車両認識エリアでは、車が搭載するシステムからデータを取り出す。8週間のデジタル・フォレンジック検査官の養成過程では、車両のコンピュータを物理的に取り外し、証拠となり得るデータを抽出することで、車がどこを走行し、どう使用され、誰が運転していたのかといった手掛かりを引き出す。
データセンターとサーバ環境
施設内のデータセンターは、WindowsやLinuxで動く200台超のサーバを設置している。KCRのプログラムマネージャーを務めるデイブ・ビーチボード氏は「暑くて、うるさくて、うるさくて、暗くて、つらい」と話し、過酷な作業環境をあえて再現していると説明している。
サイバー部門との連携
KCRでは、運用技術部局とサイバー部局(コンピュータへの侵入事件を攻撃する部局)が連携しながら訓練する。サイバー事件は国境をまたいで発生するため、相手のPCや携帯電話といった物的証拠が手元に入ることはほとんどない。そのため、サイバー部局の演習では、機器の押収より、侵入の発生源やマルウェアの広がり方を特定することを学ぶ。時にはシステムや管轄区域をまたいで追跡することもあるという。
緊迫感を高める訓練
緊迫感を高める演習もある。施設内の病院を舞台に、大規模なランサムウェア攻撃で院内のシステムが止まる。警報が鳴る中、病院関係者を演じる協力者が、患者の治療が立ち行かなくなりかねない事態を迫り、早急な対応を迫る。受講者は、止まったシステムの復旧という技術面と、焦る関係者への説明の両方に同時に向き合うことになる。
コミュニケーション訓練
また、人とのやリとりを学ぶ場面もある。受講者は企業の経営者や役員、法務担当を演じる協力者に聞き取りを行い、自分たちの行動内容と理由を説明する訓練を重ねる。サイバー訓練を率いるステファニー・カシオッピ氏によると、聞き取りは、攻撃側が収集する情報の内容に加え、収集しない情報についても、企業に理解してもらう狙いがあるという。
リアリティと最新技術の反映
ビーチボード氏は各演習のシナリオについて「できる限り本物に近づけている。すべて過去の事例に基づいている」と説明する。現場に出る前に失敗を経験させる狙いもあるという。「KCRで失敗してほしい。ここなら『現場でやってはいけないことだ』と手をたたいて教えられる」とのこと。

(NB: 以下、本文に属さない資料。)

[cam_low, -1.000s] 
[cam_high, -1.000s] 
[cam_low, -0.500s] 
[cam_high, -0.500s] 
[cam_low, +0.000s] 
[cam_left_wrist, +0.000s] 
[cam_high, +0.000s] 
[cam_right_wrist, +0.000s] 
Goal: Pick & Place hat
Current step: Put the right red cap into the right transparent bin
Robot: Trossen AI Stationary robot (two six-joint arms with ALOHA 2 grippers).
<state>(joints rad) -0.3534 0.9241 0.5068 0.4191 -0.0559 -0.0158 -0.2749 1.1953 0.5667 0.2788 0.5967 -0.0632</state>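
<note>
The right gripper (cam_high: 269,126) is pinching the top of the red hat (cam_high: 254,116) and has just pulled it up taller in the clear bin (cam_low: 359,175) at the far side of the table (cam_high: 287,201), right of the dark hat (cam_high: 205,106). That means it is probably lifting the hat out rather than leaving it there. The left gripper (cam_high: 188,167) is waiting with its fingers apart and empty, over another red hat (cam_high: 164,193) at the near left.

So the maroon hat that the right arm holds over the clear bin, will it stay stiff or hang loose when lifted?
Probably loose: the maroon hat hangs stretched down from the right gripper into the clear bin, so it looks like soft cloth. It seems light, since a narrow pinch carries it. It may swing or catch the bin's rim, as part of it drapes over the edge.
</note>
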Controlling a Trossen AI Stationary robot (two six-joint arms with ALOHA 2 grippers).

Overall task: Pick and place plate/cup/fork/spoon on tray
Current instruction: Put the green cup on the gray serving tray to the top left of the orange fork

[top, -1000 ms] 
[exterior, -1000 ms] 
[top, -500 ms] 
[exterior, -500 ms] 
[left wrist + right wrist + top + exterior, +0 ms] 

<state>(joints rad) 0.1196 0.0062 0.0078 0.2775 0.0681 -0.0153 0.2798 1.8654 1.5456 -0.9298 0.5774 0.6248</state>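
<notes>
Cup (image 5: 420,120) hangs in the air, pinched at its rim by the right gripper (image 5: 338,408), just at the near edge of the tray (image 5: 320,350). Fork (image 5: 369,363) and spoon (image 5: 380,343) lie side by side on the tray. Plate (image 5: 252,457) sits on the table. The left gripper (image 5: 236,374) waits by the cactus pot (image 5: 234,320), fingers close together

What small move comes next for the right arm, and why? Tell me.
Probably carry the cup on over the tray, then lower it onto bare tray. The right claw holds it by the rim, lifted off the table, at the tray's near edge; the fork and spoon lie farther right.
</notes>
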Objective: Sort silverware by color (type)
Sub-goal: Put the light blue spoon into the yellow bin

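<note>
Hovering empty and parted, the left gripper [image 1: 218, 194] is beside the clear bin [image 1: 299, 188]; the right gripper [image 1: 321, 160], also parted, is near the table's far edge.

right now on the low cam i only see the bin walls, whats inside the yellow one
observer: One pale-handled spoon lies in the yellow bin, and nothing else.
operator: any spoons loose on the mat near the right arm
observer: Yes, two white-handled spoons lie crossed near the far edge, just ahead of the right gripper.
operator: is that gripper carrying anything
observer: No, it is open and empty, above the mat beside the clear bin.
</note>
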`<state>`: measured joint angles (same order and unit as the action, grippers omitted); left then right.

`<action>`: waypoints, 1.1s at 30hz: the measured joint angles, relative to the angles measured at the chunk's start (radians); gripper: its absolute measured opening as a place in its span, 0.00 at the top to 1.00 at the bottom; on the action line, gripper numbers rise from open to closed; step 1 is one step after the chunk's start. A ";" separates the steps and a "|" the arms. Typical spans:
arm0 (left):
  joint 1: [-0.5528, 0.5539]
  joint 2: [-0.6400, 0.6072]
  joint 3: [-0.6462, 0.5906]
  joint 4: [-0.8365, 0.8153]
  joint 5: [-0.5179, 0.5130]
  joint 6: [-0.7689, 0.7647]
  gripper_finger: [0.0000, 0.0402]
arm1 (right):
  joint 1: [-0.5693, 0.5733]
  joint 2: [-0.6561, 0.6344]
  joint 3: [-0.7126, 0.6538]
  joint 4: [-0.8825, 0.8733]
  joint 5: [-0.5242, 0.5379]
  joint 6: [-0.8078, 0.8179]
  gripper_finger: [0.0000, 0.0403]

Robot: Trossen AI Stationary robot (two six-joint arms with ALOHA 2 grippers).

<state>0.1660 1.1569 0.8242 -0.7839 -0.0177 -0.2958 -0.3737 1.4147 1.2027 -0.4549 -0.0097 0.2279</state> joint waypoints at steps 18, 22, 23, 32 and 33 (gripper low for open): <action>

技術の進歩に合わせてシナリオも更新する。コネクテッドデバイス(IoT機器)や新たなサイバー脅威など、新たな脅威を取り入れ続けるという。「訓練に穴が見えれば調整する。最新のソフトウェア、最新のIoT機器、最新のドローン、最新の車両意識に受講者が触れられるようにし、常に最先端を保つ」と説明している。